Task prompt: When you retype the data, keep every line exactly as it appears.

Provided material:
# # # # # # #
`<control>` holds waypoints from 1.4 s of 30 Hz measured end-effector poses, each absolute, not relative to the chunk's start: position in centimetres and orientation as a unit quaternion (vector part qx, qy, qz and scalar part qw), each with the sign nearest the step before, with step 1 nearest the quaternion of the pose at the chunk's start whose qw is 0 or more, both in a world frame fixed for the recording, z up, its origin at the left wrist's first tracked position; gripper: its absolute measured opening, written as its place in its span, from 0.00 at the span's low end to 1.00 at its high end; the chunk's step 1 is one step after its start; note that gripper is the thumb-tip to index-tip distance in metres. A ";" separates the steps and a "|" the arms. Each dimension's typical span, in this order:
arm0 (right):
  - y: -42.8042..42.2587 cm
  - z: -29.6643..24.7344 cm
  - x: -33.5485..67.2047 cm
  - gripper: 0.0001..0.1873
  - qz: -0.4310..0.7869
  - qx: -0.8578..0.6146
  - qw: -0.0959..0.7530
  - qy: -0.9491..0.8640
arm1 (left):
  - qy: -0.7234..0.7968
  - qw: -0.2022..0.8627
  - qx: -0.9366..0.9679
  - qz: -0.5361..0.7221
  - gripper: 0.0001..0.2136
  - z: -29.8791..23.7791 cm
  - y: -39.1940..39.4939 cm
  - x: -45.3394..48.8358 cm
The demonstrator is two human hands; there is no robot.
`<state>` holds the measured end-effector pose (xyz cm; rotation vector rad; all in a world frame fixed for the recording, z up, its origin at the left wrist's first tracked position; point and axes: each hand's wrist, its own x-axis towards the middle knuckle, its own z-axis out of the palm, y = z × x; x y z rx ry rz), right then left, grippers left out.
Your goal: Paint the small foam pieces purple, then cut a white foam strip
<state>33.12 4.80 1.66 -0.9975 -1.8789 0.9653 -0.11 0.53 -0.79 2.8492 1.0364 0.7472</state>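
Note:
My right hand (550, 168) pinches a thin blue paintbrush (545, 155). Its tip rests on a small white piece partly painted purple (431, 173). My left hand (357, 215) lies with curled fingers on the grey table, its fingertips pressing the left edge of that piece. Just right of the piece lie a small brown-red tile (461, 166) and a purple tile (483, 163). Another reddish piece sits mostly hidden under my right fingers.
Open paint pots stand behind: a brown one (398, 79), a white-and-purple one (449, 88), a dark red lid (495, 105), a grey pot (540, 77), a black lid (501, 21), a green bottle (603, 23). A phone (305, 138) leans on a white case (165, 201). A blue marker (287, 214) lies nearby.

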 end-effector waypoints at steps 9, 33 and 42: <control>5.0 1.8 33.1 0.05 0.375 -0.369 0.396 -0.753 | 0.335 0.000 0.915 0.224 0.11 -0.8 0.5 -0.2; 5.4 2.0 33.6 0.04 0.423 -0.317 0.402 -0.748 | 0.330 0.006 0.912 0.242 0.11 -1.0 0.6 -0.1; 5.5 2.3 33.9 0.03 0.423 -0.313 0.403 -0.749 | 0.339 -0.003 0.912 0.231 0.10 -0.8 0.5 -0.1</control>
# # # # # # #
Answer:
`<control>` holds waypoints from 1.4 s of 30 Hz measured end-effector poses, each absolute, not relative to the chunk's start: position in centimetres and orientation as a unit quaternion (vector part qx, qy, qz and scalar part qw), each with the sign nearest the step before, with step 1 nearest the quaternion of the pose at the chunk's start whose qw is 0 or more, both in a world frame fixed for the recording, z up, its origin at the left wrist's first tracked position; gripper: its absolute measured opening, written as its place in its span, from 0.00 at the span's low end to 1.00 at its high end; the chunk's step 1 is one step after its start; note that gripper is the thumb-tip to index-tip distance in metres. A ";" separates the steps and a "|" the arms. Each dimension's typical span, in this order:
arm0 (right):
  - y: -42.8042..42.2587 cm
  - z: -29.6643..24.7344 cm
  - x: -33.5485..67.2047 cm
  - gripper: 0.0001..0.1873
  - qz: -0.4310..0.7869
  - qx: -0.8578..0.6146
  - qw: -0.0959..0.7530
  - qy: -0.9491..0.8640
arm1 (left):
  - qy: -0.7234..0.7968
  - qw: -0.2022..0.8627
  - qx: -0.9366..0.9679
  - qz: -0.5361..0.7221
  - gripper: 0.0001..0.2136
  - z: -29.8791..23.7791 cm
  - y: -39.1940..39.4939 cm
  - x: -45.3394..48.8358 cm
The demonstrator is two human hands; there is no robot.
`<state>` holds the measured end-effector pose (xyz cm; rotation vector rad; all in a world frame fixed for the recording, z up, its origin at the left wrist's first tracked position; point and axes: each hand's wrist, its own x-axis towards the middle knuckle, its own z-axis out of the palm, y = z × x; x y z rx ry rz), right then left, grippers left out.
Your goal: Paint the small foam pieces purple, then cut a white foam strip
<state>33.12 4.80 1.66 -0.9975 -1.8789 0.9653 -0.11 0.53 -0.79 2.8492 1.0364 0.7472</state>
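Note:
My right hand (550, 168) pinches a thin blue paintbrush (545, 155). Its tip rests on a small white piece partly painted purple (431, 173). My left hand (357, 215) lies with curled fingers on the grey table, its fingertips pressing the left edge of that piece. Just right of the piece lie a small brown-red tile (461, 166) and a purple tile (483, 163). Another reddish piece sits mostly hidden under my right fingers.
Open paint pots stand behind: a brown one (398, 79), a white-and-purple one (449, 88), a dark red lid (495, 105), a grey pot (540, 77), a black lid (501, 21), a green bottle (603, 23). A phone (305, 138) leans on a white case (165, 201). A blue marker (287, 214) lies nearby.
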
 end-effector waypoints at steps 9, 33 and 42: <control>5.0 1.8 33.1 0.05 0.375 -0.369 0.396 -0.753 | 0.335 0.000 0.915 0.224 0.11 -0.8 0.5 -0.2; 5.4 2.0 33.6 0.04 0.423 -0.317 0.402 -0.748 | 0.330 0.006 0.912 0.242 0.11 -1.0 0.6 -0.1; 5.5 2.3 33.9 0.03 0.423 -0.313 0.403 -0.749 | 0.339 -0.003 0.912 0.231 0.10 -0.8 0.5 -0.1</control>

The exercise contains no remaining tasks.